▶ _What you should do_:
Repeat the entries that appear below, exactly and in full.

▶ _Data_:
'''

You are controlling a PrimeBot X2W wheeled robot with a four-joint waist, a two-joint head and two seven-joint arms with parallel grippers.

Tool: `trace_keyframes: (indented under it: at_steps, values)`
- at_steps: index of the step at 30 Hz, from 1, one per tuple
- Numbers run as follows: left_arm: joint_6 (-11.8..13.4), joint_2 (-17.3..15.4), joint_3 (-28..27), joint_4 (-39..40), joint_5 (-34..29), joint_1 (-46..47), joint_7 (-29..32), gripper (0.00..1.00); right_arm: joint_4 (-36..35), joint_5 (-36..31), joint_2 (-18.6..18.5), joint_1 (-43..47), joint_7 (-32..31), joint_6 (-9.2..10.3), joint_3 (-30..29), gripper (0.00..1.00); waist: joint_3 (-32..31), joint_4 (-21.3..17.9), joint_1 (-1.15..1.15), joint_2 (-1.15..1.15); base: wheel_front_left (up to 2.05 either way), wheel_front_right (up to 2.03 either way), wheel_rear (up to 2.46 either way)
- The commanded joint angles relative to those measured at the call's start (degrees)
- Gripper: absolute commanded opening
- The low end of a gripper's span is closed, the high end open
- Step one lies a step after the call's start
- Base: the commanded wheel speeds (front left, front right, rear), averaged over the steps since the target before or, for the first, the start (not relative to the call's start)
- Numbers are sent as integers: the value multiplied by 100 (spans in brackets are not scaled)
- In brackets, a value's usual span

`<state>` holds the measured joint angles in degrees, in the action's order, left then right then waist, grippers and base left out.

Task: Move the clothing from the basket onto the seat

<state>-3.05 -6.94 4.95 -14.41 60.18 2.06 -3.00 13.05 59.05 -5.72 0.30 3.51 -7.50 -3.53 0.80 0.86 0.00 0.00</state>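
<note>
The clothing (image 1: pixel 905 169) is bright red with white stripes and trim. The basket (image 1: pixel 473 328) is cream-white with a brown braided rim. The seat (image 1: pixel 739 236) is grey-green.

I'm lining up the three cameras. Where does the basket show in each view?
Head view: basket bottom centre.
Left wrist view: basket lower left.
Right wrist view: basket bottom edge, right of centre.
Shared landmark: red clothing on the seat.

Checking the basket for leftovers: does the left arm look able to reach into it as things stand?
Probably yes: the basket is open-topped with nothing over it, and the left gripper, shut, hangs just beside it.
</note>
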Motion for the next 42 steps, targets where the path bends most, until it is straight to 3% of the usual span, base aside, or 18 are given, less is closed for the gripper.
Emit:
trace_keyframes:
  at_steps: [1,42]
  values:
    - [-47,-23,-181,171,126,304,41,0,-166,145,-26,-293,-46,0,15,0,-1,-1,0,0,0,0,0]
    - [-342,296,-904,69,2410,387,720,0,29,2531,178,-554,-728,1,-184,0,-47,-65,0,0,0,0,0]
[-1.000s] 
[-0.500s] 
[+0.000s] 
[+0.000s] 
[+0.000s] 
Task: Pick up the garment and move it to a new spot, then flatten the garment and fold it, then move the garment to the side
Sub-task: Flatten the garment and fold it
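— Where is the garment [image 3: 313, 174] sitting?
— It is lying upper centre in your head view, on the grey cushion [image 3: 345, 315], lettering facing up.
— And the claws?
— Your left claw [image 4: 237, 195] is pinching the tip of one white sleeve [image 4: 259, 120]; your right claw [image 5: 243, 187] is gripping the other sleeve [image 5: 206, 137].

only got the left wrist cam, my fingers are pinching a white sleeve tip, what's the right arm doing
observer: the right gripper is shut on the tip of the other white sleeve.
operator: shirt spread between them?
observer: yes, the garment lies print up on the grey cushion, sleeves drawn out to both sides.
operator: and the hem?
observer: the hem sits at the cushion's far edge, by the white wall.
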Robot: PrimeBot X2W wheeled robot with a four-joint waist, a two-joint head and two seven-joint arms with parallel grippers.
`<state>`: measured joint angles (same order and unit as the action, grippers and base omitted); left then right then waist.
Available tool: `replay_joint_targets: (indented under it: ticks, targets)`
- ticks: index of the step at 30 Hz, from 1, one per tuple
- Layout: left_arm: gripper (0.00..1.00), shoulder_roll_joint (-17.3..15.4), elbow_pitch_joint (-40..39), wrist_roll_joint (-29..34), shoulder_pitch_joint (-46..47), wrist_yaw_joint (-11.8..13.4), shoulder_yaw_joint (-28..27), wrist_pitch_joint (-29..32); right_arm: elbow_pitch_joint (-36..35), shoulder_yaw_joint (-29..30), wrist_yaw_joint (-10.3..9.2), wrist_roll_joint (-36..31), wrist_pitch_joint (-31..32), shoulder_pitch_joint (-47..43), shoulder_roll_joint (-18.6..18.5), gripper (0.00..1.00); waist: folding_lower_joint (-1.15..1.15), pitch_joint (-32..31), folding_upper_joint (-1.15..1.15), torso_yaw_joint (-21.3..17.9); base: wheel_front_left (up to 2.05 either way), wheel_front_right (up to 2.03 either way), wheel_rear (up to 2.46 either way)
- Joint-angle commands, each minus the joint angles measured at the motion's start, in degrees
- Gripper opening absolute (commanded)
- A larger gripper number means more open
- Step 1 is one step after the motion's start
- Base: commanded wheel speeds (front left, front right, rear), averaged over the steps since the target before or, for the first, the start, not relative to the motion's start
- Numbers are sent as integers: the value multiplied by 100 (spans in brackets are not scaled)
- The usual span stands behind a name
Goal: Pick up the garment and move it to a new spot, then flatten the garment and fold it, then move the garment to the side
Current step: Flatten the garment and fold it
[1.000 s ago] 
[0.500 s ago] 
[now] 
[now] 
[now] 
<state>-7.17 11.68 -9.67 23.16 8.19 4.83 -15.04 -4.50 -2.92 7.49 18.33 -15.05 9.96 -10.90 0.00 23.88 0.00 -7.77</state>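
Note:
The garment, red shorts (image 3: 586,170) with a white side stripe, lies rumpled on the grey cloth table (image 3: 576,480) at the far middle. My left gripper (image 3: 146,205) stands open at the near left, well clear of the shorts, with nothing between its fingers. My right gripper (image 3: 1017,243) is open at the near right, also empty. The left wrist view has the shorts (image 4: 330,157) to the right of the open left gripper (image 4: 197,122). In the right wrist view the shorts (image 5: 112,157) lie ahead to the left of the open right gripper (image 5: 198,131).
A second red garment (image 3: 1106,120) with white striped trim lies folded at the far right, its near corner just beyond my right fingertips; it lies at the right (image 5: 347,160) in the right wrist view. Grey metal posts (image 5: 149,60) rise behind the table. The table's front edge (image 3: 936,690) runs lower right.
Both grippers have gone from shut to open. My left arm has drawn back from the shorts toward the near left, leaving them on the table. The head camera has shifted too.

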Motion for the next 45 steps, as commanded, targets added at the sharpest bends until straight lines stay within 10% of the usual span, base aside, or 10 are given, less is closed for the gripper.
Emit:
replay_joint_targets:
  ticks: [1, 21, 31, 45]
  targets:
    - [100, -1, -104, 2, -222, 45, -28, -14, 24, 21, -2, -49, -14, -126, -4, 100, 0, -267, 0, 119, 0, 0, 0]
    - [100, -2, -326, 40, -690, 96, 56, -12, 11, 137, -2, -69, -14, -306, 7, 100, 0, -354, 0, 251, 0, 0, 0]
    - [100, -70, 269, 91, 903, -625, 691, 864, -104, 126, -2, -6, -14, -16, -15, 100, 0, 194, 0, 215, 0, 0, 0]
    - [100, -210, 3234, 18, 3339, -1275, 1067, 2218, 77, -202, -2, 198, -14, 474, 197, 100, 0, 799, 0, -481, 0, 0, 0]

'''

▶ _Exercise response_:
You are controlling a PrimeBot X2W wheeled robot with a four-joint waist, a two-joint head and two seven-joint arms with parallel grippers.

Tool: `trace_keyframes: (indented under it: at_steps, values)`
- at_steps: index of the step at 30 Hz, from 1, one per tuple
- Numbers run as follows: left_arm: joint_6 (-11.8..13.4), joint_2 (-17.3..15.4), joint_3 (-28..27), joint_4 (-39..40), joint_5 (-34..29), joint_1 (-46..47), joint_7 (-29..32), gripper (0.00..1.00); right_arm: joint_4 (-36..35), joint_5 (-36..31), joint_2 (-18.6..18.5), joint_1 (-43..47), joint_7 (-32..31), joint_6 (-9.2..10.3), joint_3 (-30..29), gripper (0.00..1.00); waist: joint_3 (-32..31), joint_4 (-21.3..17.9), joint_1 (-1.15..1.15), joint_2 (-1.15..1.15); base: wheel_front_left (up to 2.05 either way), wheel_front_right (up to 2.03 either way), wheel_rear (up to 2.46 either way)
- The commanded joint angles relative to those measured at the call's start (degrees)
- Gripper: absolute commanded opening
- The low end of a gripper's span is closed, the high end open
- Step one lies a step after the call's start
- Base: the commanded wheel speeds (front left, front right, rear), averaged over the steps since the target before or, for the first, the start (not relative to the call's start)
- Numbers are sent as integers: the value multiplied by 100 (spans in brackets are not scaled)
- In brackets, a value's usual span

`<state>` holds the measured joint angles in degrees, in the action's order, left then right then waist, grippers and base left out.

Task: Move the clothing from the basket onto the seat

<state>-3.05 -6.94 4.95 -14.41 60.18 2.06 -3.00 13.05 59.05 -5.72 0.30 3.51 -7.50 -3.53 0.80 0.86 0.00 0.00</state>
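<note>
The clothing (image 1: pixel 905 169) is bright red with white stripes and trim. The basket (image 1: pixel 473 328) is cream-white with a brown braided rim. The seat (image 1: pixel 739 236) is grey-green.

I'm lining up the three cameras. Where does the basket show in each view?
Head view: basket bottom centre.
Left wrist view: basket lower left.
Right wrist view: basket bottom edge, right of centre.
Shared landmark: red clothing on the seat.

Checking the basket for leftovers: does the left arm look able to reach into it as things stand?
Probably yes: the basket is open-topped with nothing over it, and the left gripper, shut, hangs just beside it.
</note>
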Motion for the next 42 steps, targets where the path bends most, until it is straight to 3% of the usual span, base aside, or 18 are given, less is closed for the gripper.
Emit:
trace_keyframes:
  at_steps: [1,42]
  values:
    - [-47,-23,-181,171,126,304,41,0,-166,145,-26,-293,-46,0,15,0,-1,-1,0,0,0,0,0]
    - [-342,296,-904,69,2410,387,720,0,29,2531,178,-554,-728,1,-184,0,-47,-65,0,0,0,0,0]
[-1.000s] 
[-0.500s] 
[+0.000s] 
[+0.000s] 
[+0.000s] 
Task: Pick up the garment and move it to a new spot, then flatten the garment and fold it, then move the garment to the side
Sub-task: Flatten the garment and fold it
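— Where is the garment [image 3: 313, 174] sitting?
— It is lying upper centre in your head view, on the grey cushion [image 3: 345, 315], lettering facing up.
— And the claws?
— Your left claw [image 4: 237, 195] is pinching the tip of one white sleeve [image 4: 259, 120]; your right claw [image 5: 243, 187] is gripping the other sleeve [image 5: 206, 137].

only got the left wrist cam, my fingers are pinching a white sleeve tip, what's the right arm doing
observer: the right gripper is shut on the tip of the other white sleeve.
operator: shirt spread between them?
observer: yes, the garment lies print up on the grey cushion, sleeves drawn out to both sides.
operator: and the hem?
observer: the hem sits at the cushion's far edge, by the white wall.
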Robot: PrimeBot X2W wheeled robot with a four-joint waist, a two-joint head and two seven-joint arms with parallel grippers.
`<state>`: measured joint angles (same order and unit as the action, grippers and base omitted); left then right then waist.
Available tool: `replay_joint_targets: (indented under it: ticks, targets)`
- ticks: index of the step at 30 Hz, from 1, one per tuple
- Layout: left_arm: gripper (0.00..1.00), shoulder_roll_joint (-17.3..15.4), elbow_pitch_joint (-40..39), wrist_roll_joint (-29..34), shoulder_pitch_joint (-46..47), wrist_yaw_joint (-11.8..13.4), shoulder_yaw_joint (-28..27), wrist_pitch_joint (-29..32); right_arm: elbow_pitch_joint (-36..35), shoulder_yaw_joint (-29..30), wrist_yaw_joint (-10.3..9.2), wrist_roll_joint (-36..31), wrist_pitch_joint (-31..32), shoulder_pitch_joint (-47..43), shoulder_roll_joint (-18.6..18.5), gripper (0.00..1.00); waist: folding_lower_joint (-1.15..1.15), pitch_joint (-32..31), folding_upper_joint (-1.15..1.15), torso_yaw_joint (-21.3..17.9); base: wheel_front_left (up to 2.05 either way), wheel_front_right (up to 2.03 either way), wheel_rear (up to 2.46 either way)
- Joint-angle commands, each minus the joint angles measured at the motion's start, in degrees
- Gripper opening absolute (commanded)
- A larger gripper number means more open
- Step 1 is one step after the motion's start
- Base: commanded wheel speeds (front left, front right, rear), averaged over the steps since the target before or, for the first, the start, not relative to the motion's start
- Numbers are sent as integers: the value multiplied by 100 (spans in brackets are not scaled)
- The usual span stands behind a name
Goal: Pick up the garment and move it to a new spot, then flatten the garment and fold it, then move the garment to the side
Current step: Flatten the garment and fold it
[1.000 s ago] 
[0.500 s ago] 
[now] 
[now] 
[now] 
<state>-7.17 11.68 -9.67 23.16 8.19 4.83 -15.04 -4.50 -2.92 7.49 18.33 -15.05 9.96 -10.90 0.00 23.88 0.00 -7.77</state>
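Note:
The garment, red shorts (image 3: 586,170) with a white side stripe, lies rumpled on the grey cloth table (image 3: 576,480) at the far middle. My left gripper (image 3: 146,205) stands open at the near left, well clear of the shorts, with nothing between its fingers. My right gripper (image 3: 1017,243) is open at the near right, also empty. The left wrist view has the shorts (image 4: 330,157) to the right of the open left gripper (image 4: 197,122). In the right wrist view the shorts (image 5: 112,157) lie ahead to the left of the open right gripper (image 5: 198,131).
A second red garment (image 3: 1106,120) with white striped trim lies folded at the far right, its near corner just beyond my right fingertips; it lies at the right (image 5: 347,160) in the right wrist view. Grey metal posts (image 5: 149,60) rise behind the table. The table's front edge (image 3: 936,690) runs lower right.
Both grippers have gone from shut to open. My left arm has drawn back from the shorts toward the near left, leaving them on the table. The head camera has shifted too.
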
Motion for the next 45 steps, as commanded, targets added at the sharpest bends until straight lines stay within 10% of the usual span, base aside, or 10 are given, less is closed for the gripper.
Emit:
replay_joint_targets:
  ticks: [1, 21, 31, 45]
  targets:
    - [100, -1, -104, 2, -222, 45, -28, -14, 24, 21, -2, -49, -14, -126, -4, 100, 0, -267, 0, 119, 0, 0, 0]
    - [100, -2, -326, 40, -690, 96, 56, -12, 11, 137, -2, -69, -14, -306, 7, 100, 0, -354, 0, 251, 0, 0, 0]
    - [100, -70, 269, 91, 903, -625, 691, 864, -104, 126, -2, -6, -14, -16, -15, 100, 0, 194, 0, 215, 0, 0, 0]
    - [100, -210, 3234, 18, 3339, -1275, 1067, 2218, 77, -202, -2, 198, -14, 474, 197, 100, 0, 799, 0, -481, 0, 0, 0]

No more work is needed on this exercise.